*Requirement*
Copy each line of the following data that contains "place".

============================================================

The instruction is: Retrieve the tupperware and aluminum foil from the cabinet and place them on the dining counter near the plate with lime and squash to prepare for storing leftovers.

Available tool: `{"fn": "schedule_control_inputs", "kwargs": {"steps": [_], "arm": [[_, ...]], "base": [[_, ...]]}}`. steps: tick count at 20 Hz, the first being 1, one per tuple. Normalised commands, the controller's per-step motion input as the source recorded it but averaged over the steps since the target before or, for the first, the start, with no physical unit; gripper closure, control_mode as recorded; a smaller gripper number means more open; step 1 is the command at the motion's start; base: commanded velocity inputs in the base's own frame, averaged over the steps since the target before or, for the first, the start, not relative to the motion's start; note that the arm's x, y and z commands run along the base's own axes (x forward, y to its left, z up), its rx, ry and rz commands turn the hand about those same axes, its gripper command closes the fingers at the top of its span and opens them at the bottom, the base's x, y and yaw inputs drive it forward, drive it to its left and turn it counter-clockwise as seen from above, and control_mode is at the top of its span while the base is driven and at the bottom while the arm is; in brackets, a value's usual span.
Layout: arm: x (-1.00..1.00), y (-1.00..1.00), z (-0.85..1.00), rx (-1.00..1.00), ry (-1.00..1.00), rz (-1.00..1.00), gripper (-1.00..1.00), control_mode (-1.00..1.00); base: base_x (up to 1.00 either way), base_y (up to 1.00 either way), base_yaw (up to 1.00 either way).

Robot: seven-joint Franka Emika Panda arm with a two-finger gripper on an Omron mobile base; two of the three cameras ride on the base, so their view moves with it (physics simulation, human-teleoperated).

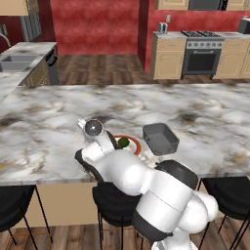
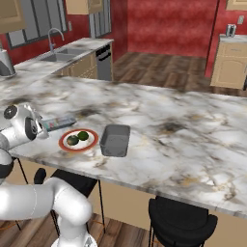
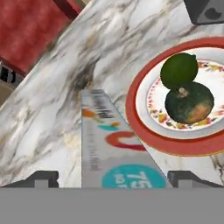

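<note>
The aluminum foil carton lies flat on the marbled dining counter, just left of the plate. That plate is red-rimmed and holds a green lime and a dark squash. My gripper hovers low over the carton's near end, open, one fingertip standing clear on each side of it. In the right base view the foil, the plate and the dark grey tupperware sit in a row. The tupperware is empty and upright. The cabinet is out of view.
Black stools stand under the counter's near edge, another stool further right. Across the wooden floor are a sink counter and a stove. Bare counter stretches to the right of the tupperware.
</note>
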Motion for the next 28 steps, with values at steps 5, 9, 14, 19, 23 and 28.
{"fn": "schedule_control_inputs", "kwargs": {"steps": [5,9,14,19,23,28], "arm": [[0.1,-0.33,-0.4,-0.31,0.26,0.21,-1.0,-1.0],[-0.48,-0.15,-0.06,-0.35,0.15,0.28,-1.0,-1.0],[-0.95,0.0,0.39,-0.26,0.01,0.27,-1.0,-1.0],[-1.0,0.0,0.84,-0.08,-0.16,0.18,-1.0,-1.0],[-1.0,-0.12,1.0,0.09,-0.32,0.04,-1.0,-1.0],[-0.97,-0.49,0.99,0.19,-0.36,0.01,-1.0,-1.0]], "base": [[0.0,0.0,0.0],[0.0,0.0,0.0],[0.0,0.0,0.0],[0.0,0.0,0.0],[0.0,0.0,0.0],[0.0,0.0,0.0]]}}
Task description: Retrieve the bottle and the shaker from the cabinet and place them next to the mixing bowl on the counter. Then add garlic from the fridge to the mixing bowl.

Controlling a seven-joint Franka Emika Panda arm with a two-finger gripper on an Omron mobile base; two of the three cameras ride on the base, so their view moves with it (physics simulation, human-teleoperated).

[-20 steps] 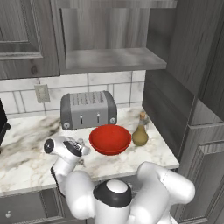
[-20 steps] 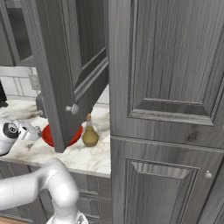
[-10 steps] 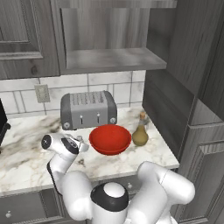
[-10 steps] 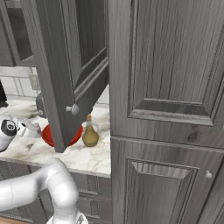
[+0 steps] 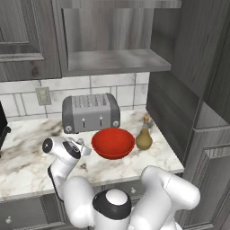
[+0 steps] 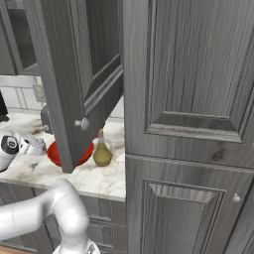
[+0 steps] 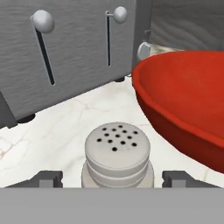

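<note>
Standing upright between the two parted tips of the pincer (image 7: 112, 177), the shaker (image 7: 117, 154) is now let go; a second ago it was clenched, so the jaws have just been released and gaps are seen on both sides of the cap. The counter (image 7: 65, 120) lies beneath it, the mixing bowl (image 7: 183, 100) just beside and ahead, the toaster (image 7: 65, 48) further ahead. Beyond the bowl the bottle (image 5: 144, 134) is already set down, so garlic is judged to be what remains
</note>
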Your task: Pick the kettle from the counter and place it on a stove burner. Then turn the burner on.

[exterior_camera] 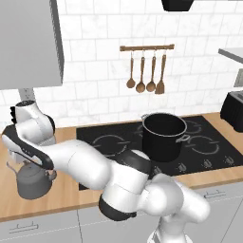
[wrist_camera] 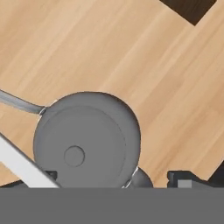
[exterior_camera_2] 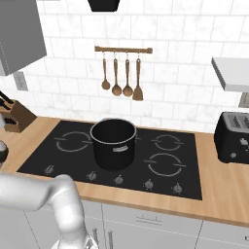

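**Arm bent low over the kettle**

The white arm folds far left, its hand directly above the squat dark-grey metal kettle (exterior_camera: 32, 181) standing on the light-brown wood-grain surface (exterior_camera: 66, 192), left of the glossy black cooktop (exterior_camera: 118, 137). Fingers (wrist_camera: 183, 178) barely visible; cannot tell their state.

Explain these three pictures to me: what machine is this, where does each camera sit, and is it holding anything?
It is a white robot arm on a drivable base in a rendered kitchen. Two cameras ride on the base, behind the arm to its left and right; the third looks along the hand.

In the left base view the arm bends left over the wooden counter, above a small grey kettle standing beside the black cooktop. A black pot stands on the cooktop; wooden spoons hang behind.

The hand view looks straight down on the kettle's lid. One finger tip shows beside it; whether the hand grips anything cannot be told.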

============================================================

*Output of the exercise*
The instruction is: Retrieve the tupperware and aluminum foil from the cabinet and place them on the dining counter near the plate with lime and squash to prepare for storing leftovers.
Task description: Retrieve the bottle and the shaker from the cabinet and place them next to the mixing bowl on the counter. Then add garlic from the fridge to the mixing bowl.
Your task: Pick the kettle from the counter and place it on a stove burner. Then turn the burner on.

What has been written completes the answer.